Monday, June 21, 2010

Circumstance and Character

From long experience saying things along the lines of what I’m going to say here today, first please let me assure you that I’m serious and ask you to consider not laughing. Ok, it’s fine if you laugh, so long as you don’t let me know that you’re laughing, at least until it’s all over. Some of us are slower than others, so it takes us longer to work things through and assimilate various concepts. These thoughts were stimulated by yet another conversation with someone displaying raging curiosity about my brain tumor without being rude or causing me trauma.

As background, during the Long Slog of last month, I attended a small, day-long event about ethics at which Robert Burton, the author of On Being Certain, spoke. He did more than speak, actually, he was present for the entire time as the group worked through some ideas and problems. He presented his work and some of his current ideas, including his ruminations on the implications of the collective intelligence of slime mold, ants, locusts, etc., for human beings. If you haven’t looked at the slime mold-replicating-Tokyo-rail-system study, you should. There’s apparently a similar one replicating the highway system in England, but I haven’t looked that one up. You can tell I’m stalling for time before getting to the part you’re going to laugh at. Anyway, in the midst of that event, citing studies on the effects of odors (fresh baked goods) on willingness to donate, he said, meaning to be provocative, that maybe character is all circumstance.

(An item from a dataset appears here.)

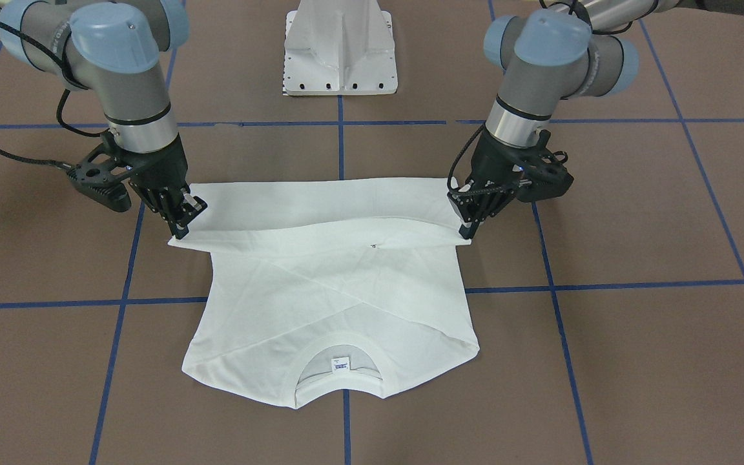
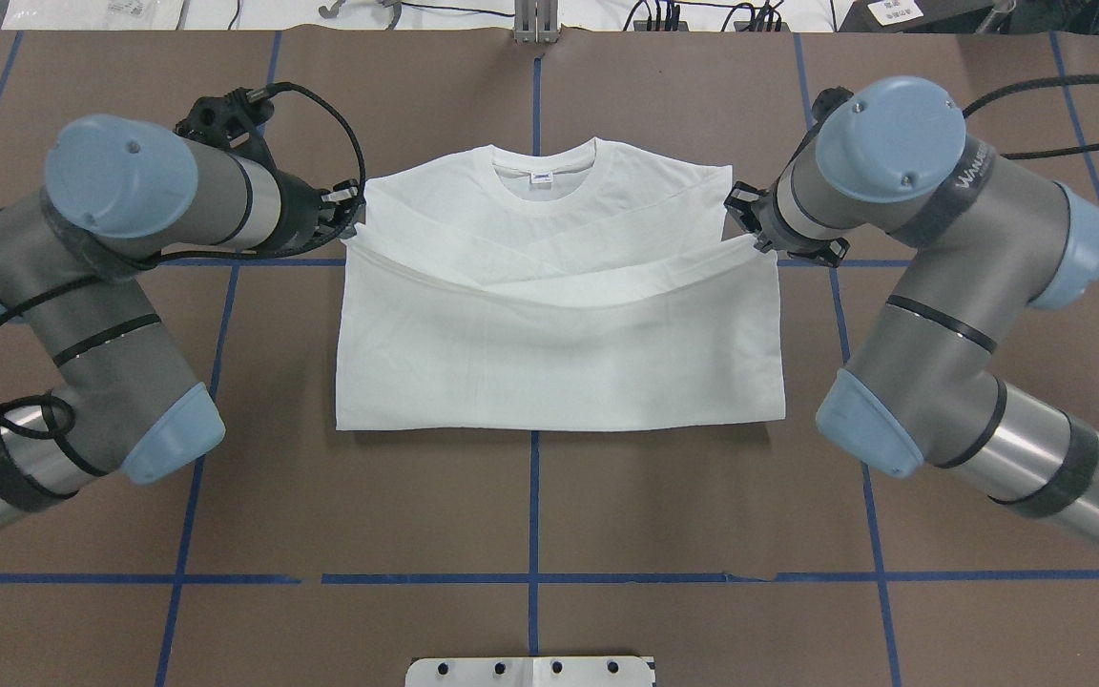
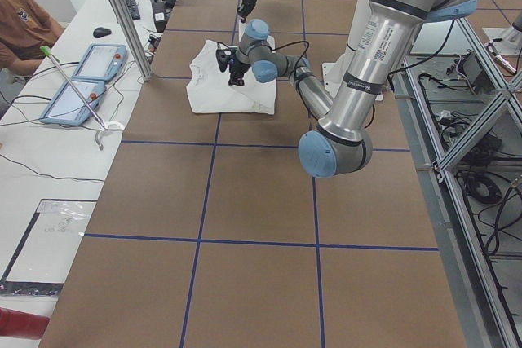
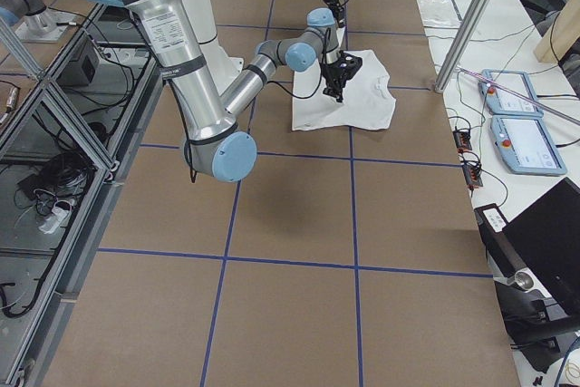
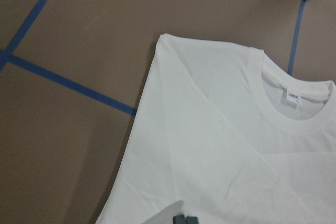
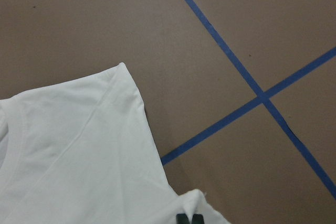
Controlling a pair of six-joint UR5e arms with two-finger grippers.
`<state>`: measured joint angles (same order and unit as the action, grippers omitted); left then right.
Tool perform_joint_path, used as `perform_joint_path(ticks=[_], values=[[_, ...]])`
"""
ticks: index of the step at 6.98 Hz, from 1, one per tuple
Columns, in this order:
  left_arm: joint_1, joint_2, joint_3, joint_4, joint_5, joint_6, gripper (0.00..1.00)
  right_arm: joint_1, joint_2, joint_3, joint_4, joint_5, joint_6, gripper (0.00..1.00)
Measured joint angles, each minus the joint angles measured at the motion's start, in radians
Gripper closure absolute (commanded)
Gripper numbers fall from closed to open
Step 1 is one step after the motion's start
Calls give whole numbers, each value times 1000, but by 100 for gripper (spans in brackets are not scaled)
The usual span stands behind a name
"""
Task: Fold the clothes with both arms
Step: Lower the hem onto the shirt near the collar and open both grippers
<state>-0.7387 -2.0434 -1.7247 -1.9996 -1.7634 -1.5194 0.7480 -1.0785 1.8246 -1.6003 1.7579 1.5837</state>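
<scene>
The clothes are one white T-shirt [image 1: 333, 310] lying flat on the brown table, sleeves folded across the body, its neck label [image 1: 340, 365] at the end away from the robot. My left gripper [image 1: 467, 232] and right gripper [image 1: 181, 229] are each shut on a corner of the hem, held just above the table. The hem edge sags between them over the shirt's middle. In the overhead view the left gripper [image 2: 351, 224] and right gripper [image 2: 750, 239] flank the shirt [image 2: 559, 353] just below the collar [image 2: 543, 176]. Both wrist views show closed fingertips [image 5: 185, 219] [image 6: 189, 219] on white cloth.
The white pedestal base [image 1: 340, 51] stands behind the shirt on the robot's side. Blue tape lines [image 2: 533, 496] grid the brown table. A side bench holds tablets [image 3: 86, 79], and a person [image 3: 24, 22] sits there. Aluminium frame posts [image 4: 467, 20] stand at the table's far edge.
</scene>
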Motion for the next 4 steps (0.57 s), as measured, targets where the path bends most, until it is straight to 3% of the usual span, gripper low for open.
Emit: perform_joint_path(ticks=[2,4], values=[[-50,-45,150,-110,-1,44,100,44,69,-165,60,-1,-50,100],[-63,-87,290,-226,1,50,100,62,127,-345,202,-2,-52,100]])
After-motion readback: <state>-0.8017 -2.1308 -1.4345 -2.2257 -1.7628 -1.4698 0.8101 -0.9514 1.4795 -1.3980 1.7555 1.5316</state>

Ok, so here’s the truth that has come home to me: getting a brain tumor wasn’t my fault. In that case, unlike most others in my life, I didn’t have to spend time, given my childhood conditioning, figuring out what I’d done wrong, or thought of doing wrong, some way I’d fallen short, or some pattern of my behavior that induced the bad result. There’s nothing about it that requires or evokes any particular feelings other than “stuff happens.” It just was, and we needed to respond to it, and we did. Here’s the connection to the stuff about slime mold and locusts and Burton: If circumstance is character, individually and collectively, we measured up, and more. I’m proud of how we responded individually and as a family, and what it says about the character, especially, of our children. (I already knew all that about Michael’s character; he’s an unbelievably wonderful human being.)

Thus, it hasn’t been complicated for me to talk or write about this experience, since I wasn’t responsible for causing it in the first place, and have been only responsible for responding to as best as I could. Some of the post-craniotomy effects are downright odd, the oddest being not really knowing myself fully at middle age: I’m not who I used to be. Most of this adventure, though has followed the course laid out by many others who have traveled on similar journeys. Virtually all of what happened was affirming, heartwarming, wonderful and cheering. (There was that unique, fairly irritating experience when a collaborator asked for an extension on a deadline without telling me, citing my brain tumor as the reason for the extension, even though my share of the project was all done, but whatever. That experience was such an anomaly, it really stood out.) It does mean, though, that I’m still chewing hard to figure out how to respond to what comes next in my life, all of which is flowing largely as a result of my own (sensible) choices. No good answers there yet, just the putting one foot in front of the other.